Swammerdam Institute for Life Sciences, Center for Neuroscience, University of Amsterdam, Amsterdam, the Netherlands.
Epilepsia. 2024 Sep;65(9):2519-2536. doi: 10.1111/epi.18072. Epub 2024 Aug 5.
Stroke is a major contributor to mortality and morbidity worldwide and the most common cause of epilepsy in the elderly in high income nations. In recent years, it has become increasingly evident that both ischemic and hemorrhagic strokes induce dysfunction of the blood-brain barrier (BBB), and that this impairment can contribute to epileptogenesis. Nevertheless, studies directly comparing BBB dysfunction and poststroke epilepsy (PSE) are largely absent. Therefore, this review summarizes the role of BBB dysfunction in the development of PSE in animal models and clinical studies. There are multiple mechanisms whereby stroke induces BBB dysfunction, including increased transcytosis, tight junction dysfunction, spreading depolarizations, astrocyte and pericyte loss, reactive astrocytosis, angiogenesis, matrix metalloproteinase activation, neuroinflammation, adenosine triphosphate depletion, oxidative stress, and finally cell death. The degree to which these effects occur is dependent on the severity of the ischemia, whereby cell death is a more prominent mechanism of BBB disruption in regions of critical ischemia. BBB dysfunction can contribute to epileptogenesis by increasing the risk of hemorrhagic transformation, increasing stroke size and the amount of cerebral vasogenic edema, extravasation of excitatory compounds, and increasing neuroinflammation. Furthermore, albumin extravasation after BBB dysfunction contributes to epileptogenesis primarily via increased transforming growth factor β signaling. Finally, seizures themselves induce BBB dysfunction, thereby contributing to epileptogenesis in a cyclical manner. In repairing this BBB dysfunction, pericyte migration via platelet-derived growth factor β signaling is indispensable and required for reconstruction of the BBB, whereby astrocytes also play a role. Although animal stroke models have their limitations, they provide valuable insights into the development of potential therapeutics designed to restore the BBB after stroke, with the ultimate goal of improving outcomes and minimizing the occurrence of PSE. In pursuit of this goal, rapamycin, statins, losartan, semaglutide, and metformin show promise, whereby modulation of pericyte migration could also be beneficial.

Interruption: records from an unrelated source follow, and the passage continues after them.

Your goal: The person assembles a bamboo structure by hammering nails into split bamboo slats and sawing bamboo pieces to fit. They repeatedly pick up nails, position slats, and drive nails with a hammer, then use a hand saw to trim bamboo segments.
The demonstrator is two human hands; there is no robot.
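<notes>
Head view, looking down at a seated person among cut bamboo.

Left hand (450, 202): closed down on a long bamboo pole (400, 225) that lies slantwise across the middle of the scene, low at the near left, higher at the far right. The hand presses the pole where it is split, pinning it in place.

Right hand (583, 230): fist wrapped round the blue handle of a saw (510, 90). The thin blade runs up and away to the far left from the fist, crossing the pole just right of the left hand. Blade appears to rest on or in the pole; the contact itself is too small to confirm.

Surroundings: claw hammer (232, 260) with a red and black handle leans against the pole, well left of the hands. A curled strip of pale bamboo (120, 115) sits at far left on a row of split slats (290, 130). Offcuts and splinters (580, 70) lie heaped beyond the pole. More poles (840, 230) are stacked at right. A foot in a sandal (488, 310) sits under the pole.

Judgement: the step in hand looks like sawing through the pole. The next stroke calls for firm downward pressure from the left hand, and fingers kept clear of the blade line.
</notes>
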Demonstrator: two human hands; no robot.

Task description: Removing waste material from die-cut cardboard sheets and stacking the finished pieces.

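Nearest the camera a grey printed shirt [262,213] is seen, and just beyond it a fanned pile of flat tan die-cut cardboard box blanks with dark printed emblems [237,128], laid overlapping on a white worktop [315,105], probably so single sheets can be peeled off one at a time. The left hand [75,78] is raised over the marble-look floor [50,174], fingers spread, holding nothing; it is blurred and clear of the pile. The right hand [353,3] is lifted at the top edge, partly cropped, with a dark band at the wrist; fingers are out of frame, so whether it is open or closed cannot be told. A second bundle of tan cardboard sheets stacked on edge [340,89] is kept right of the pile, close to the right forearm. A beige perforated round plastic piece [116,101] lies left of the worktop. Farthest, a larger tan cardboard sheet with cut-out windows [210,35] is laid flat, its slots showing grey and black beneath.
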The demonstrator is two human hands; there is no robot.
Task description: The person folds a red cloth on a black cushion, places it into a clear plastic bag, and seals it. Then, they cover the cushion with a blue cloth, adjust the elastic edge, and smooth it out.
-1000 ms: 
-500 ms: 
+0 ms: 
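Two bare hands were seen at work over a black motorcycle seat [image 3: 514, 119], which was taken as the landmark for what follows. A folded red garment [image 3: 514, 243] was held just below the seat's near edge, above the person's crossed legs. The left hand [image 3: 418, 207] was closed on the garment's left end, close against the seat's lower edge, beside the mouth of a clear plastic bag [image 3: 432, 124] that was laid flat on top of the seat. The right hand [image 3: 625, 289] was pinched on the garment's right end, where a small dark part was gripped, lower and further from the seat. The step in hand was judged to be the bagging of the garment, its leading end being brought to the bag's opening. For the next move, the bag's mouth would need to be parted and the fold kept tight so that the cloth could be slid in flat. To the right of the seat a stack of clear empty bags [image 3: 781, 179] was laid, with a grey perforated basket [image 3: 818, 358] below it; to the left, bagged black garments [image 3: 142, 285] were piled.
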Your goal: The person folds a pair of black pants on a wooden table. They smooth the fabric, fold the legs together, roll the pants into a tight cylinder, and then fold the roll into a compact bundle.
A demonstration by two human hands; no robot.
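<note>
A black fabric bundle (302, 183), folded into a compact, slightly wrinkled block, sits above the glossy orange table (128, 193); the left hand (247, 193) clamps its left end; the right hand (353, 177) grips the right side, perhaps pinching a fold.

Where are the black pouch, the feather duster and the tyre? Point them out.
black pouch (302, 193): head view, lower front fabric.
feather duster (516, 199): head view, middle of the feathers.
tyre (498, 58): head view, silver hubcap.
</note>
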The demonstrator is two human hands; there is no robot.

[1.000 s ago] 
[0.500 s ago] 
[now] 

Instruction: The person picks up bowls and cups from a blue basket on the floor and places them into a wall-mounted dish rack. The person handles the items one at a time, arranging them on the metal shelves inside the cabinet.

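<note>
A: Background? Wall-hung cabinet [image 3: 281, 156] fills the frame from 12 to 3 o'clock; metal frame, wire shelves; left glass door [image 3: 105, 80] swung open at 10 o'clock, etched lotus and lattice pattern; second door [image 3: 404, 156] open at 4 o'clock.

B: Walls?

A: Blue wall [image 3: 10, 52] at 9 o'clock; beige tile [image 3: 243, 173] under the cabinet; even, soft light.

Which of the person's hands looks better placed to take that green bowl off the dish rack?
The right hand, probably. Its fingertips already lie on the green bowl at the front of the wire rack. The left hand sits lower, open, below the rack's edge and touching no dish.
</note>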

中风是全球范围内导致死亡率和发病率的主要原因,也是高收入国家中老年人癫痫的最常见原因。近年来,越来越明显的是,缺血性和出血性中风都会导致血脑屏障(BBB)功能障碍,而这种损害可能导致癫痫发作。然而,直接比较 BBB 功能障碍和中风后癫痫(PSE)的研究在很大程度上仍然缺乏。因此,本综述总结了 BBB 功能障碍在动物模型和临床研究中导致 PSE 的作用。中风诱导 BBB 功能障碍的机制有多种,包括跨细胞转运增加、紧密连接功能障碍、扩散性去极化、星形胶质细胞和周细胞丢失、反应性星形胶质细胞增生、血管生成、基质金属蛋白酶激活、神经炎症、三磷酸腺苷耗竭、氧化应激,最终是细胞死亡。这些效应的发生程度取决于缺血的严重程度,其中细胞死亡是严重缺血区域 BBB 破坏的更主要机制。BBB 功能障碍通过增加出血性转化的风险、增加中风大小和脑血管源性水肿的量、兴奋性化合物的外渗以及增加神经炎症,从而促进癫痫发作。此外,BBB 功能障碍后的白蛋白外渗主要通过增加转化生长因子 β 信号传导促进癫痫发作。最后,癫痫发作本身会诱导 BBB 功能障碍,从而以循环方式促进癫痫发作。在修复这种 BBB 功能障碍时,血小板衍生生长因子 β 信号转导的周细胞迁移是必不可少的,也是重建 BBB 所必需的,星形胶质细胞也发挥作用。尽管动物中风模型存在局限性,但它们为设计旨在中风后恢复 BBB 的潜在治疗方法提供了有价值的见解,最终目标是改善结果并最大程度地减少 PSE 的发生。为了实现这一目标,雷帕霉素、他汀类药物、洛沙坦、司美格鲁肽和二甲双胍显示出希望,调节周细胞迁移也可能有益。